Another casualty of the enormous growth of the country's prison population is adequate staffing and supervision of inmates. The consequences with regard to rape are obvious. Rape occurs most easily when there is no prison staff around to see or hear it. Particularly at night, prisoners have told Human Rights Watch, they are often left alone and unsupervised in their housing areas. Several inmates have reported to Human Rights Watch that they yelled for help when they were attacked, to no avail. Although correctional staff are generally supposed to make rounds at fifteen minute intervals, they do not always follow this schedule. Moreover, they often walk by prisoners' cells without making an effort to see what is happening within them.

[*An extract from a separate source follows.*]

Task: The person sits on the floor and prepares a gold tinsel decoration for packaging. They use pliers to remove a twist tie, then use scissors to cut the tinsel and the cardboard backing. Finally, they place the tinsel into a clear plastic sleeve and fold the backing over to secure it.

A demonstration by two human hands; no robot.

Texas, one of the largest prison systems in the country--and one in which rape is widespread--is known to be seriously understaffed. It is short an estimated 2,500 guards, what a high official in the prison guards' union characterizes as a staffing crisis.(418) Prison attrition statistics reportedly show that about one in five guards quit over the course of 2000.

Paradoxically, lower numbers of correctional staff can lead to more ineffective monitoring by existing staff. Instead of redoubling their efforts to make up for their insufficient numbers, they are more likely to remain as much as possible outside of prisoners' living areas, because fewer staff makes close monitoring more dangerous to those employees who do make the rounds of housing units. Being at a disadvantage, they also have a stronger incentive to pacify--rather than challenge--the more dangerous prisoners who may be exploiting others.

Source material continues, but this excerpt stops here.